EXERCISE INPUTS
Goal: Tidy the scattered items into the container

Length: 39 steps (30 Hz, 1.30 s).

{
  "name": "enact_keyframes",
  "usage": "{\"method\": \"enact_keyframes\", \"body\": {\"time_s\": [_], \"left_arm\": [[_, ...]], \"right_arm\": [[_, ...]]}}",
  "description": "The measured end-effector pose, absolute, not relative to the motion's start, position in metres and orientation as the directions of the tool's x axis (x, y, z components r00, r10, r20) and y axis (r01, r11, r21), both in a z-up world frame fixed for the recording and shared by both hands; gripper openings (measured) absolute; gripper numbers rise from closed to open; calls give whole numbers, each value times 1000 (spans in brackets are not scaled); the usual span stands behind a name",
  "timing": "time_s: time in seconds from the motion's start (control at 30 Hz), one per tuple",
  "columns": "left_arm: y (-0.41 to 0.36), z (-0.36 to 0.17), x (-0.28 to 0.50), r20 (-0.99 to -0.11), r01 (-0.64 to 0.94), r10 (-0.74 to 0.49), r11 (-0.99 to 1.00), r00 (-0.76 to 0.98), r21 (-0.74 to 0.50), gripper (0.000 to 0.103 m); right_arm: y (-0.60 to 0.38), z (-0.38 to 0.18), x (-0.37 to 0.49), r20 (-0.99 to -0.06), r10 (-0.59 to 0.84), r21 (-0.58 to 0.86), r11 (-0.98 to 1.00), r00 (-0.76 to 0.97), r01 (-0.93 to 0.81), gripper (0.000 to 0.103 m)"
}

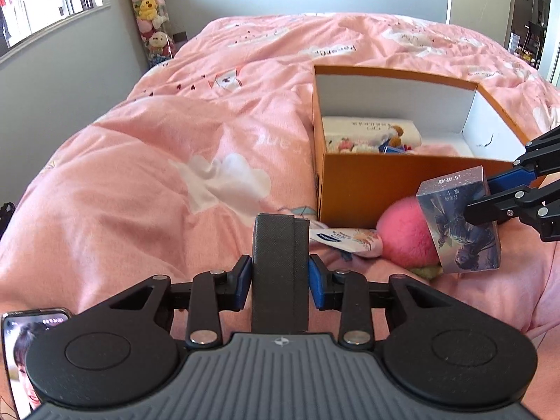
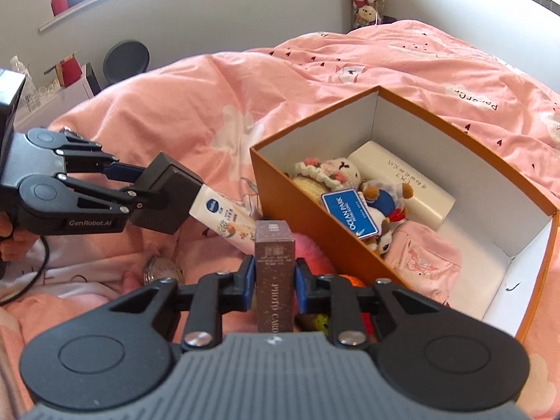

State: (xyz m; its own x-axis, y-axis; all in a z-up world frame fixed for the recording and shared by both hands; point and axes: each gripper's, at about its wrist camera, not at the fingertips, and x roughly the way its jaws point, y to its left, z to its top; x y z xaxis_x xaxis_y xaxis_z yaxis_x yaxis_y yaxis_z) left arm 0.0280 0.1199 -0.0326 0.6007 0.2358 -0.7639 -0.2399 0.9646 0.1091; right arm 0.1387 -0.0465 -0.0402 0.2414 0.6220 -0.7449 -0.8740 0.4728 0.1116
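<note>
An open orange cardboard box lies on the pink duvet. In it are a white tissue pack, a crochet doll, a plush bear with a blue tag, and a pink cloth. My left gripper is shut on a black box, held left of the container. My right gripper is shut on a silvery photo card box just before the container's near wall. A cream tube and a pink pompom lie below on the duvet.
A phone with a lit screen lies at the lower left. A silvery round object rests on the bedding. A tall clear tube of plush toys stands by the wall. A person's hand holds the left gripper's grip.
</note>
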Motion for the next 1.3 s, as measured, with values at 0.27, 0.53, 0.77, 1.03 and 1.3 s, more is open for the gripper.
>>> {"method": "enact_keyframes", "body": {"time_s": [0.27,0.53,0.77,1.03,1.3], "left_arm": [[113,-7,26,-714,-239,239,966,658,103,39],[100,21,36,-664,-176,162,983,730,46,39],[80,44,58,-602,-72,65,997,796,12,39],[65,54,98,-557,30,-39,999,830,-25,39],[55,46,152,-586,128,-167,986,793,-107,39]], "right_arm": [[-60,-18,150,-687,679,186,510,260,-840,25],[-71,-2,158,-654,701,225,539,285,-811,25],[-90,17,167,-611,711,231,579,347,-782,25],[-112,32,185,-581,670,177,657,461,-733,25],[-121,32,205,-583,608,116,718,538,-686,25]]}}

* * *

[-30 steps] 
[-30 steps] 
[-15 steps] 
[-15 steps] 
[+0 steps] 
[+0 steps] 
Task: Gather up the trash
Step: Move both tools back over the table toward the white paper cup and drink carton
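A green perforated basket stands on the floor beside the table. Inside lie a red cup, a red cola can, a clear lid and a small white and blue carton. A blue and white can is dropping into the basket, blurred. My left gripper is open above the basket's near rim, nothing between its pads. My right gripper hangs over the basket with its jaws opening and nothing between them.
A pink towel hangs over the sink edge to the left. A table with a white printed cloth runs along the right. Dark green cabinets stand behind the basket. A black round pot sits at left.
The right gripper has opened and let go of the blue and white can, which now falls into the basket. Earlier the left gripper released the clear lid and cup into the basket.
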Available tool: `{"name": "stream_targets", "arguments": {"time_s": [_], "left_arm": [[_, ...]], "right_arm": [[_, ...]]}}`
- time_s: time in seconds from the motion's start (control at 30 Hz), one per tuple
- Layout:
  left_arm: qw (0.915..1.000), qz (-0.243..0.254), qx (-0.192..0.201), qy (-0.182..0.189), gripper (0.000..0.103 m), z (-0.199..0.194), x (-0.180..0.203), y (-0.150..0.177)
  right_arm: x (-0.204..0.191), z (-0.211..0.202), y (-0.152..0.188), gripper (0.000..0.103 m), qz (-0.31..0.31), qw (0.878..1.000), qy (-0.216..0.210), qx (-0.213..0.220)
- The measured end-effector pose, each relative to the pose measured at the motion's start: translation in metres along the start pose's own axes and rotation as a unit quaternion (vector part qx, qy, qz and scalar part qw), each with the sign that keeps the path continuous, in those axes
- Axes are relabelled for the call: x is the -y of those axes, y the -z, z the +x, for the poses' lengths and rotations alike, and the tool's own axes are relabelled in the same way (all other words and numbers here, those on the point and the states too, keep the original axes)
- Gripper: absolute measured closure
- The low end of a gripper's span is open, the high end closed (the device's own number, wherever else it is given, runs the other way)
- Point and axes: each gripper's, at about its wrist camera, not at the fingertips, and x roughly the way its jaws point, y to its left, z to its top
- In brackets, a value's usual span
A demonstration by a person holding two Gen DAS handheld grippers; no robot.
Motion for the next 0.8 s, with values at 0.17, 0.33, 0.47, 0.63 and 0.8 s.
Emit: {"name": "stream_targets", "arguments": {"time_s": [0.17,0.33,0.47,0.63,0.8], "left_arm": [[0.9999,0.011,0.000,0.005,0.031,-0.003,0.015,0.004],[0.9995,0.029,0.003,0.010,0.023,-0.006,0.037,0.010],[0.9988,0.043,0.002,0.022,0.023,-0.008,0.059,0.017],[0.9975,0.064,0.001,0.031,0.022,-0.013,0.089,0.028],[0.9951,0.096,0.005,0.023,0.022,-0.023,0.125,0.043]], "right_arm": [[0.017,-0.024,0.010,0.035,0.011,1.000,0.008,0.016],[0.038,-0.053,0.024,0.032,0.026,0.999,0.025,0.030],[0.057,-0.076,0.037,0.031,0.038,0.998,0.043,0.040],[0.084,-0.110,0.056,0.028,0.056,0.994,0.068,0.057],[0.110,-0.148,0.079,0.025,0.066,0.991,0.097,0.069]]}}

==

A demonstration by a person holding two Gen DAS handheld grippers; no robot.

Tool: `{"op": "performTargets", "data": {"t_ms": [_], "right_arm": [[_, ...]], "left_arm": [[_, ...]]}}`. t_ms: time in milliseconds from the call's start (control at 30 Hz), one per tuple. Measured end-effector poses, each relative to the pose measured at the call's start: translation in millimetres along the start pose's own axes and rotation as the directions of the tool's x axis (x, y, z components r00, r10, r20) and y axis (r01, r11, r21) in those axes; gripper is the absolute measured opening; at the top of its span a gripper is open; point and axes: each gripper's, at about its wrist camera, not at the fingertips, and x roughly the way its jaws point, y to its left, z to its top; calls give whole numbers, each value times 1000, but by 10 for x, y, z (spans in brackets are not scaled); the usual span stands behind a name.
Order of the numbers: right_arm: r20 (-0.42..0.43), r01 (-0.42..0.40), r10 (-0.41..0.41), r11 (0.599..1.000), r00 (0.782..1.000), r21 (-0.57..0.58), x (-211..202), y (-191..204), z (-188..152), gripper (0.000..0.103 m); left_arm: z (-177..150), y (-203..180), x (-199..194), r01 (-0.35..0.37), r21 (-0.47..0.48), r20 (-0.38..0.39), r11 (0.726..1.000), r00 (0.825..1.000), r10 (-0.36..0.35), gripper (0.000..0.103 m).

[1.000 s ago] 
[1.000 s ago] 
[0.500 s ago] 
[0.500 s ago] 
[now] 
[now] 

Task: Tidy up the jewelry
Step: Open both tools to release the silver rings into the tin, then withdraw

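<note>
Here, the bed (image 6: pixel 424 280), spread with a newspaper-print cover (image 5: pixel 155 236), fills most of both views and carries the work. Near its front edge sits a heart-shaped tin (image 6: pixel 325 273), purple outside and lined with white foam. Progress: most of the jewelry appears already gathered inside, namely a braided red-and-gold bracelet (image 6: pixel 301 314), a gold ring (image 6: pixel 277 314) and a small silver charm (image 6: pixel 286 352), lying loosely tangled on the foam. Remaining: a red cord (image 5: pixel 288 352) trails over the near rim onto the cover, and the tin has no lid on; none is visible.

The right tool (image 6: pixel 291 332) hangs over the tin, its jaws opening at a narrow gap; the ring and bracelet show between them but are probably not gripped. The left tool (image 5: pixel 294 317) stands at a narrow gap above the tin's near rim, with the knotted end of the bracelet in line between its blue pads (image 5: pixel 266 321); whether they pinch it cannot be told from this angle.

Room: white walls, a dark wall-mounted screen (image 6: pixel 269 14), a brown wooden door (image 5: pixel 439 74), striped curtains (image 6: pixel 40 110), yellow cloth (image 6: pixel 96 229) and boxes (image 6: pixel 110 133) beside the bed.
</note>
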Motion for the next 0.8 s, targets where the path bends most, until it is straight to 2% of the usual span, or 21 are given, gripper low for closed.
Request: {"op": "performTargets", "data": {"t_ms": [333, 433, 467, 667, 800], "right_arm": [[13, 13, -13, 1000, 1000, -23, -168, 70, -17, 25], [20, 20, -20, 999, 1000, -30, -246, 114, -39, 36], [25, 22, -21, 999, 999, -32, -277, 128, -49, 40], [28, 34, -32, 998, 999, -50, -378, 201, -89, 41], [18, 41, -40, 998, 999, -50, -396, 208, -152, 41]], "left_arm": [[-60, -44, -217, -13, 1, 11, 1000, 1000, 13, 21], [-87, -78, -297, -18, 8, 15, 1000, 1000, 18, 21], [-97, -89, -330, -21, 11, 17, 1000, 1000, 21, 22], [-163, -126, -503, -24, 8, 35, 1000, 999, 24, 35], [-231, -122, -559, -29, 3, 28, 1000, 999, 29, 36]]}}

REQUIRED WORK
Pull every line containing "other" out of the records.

ANSWER
- Axes are relabelled for the call: x is the -y of those axes, y the -z, z the +x, for the poses' lengths and rotations alike, and the tool's own axes are relabelled in the same way (all other words and numbers here, those on the point and the states too, keep the original axes)
- The low end of a gripper's span is open, the high end closed (the device's own number, wherever else it is given, runs the other way)

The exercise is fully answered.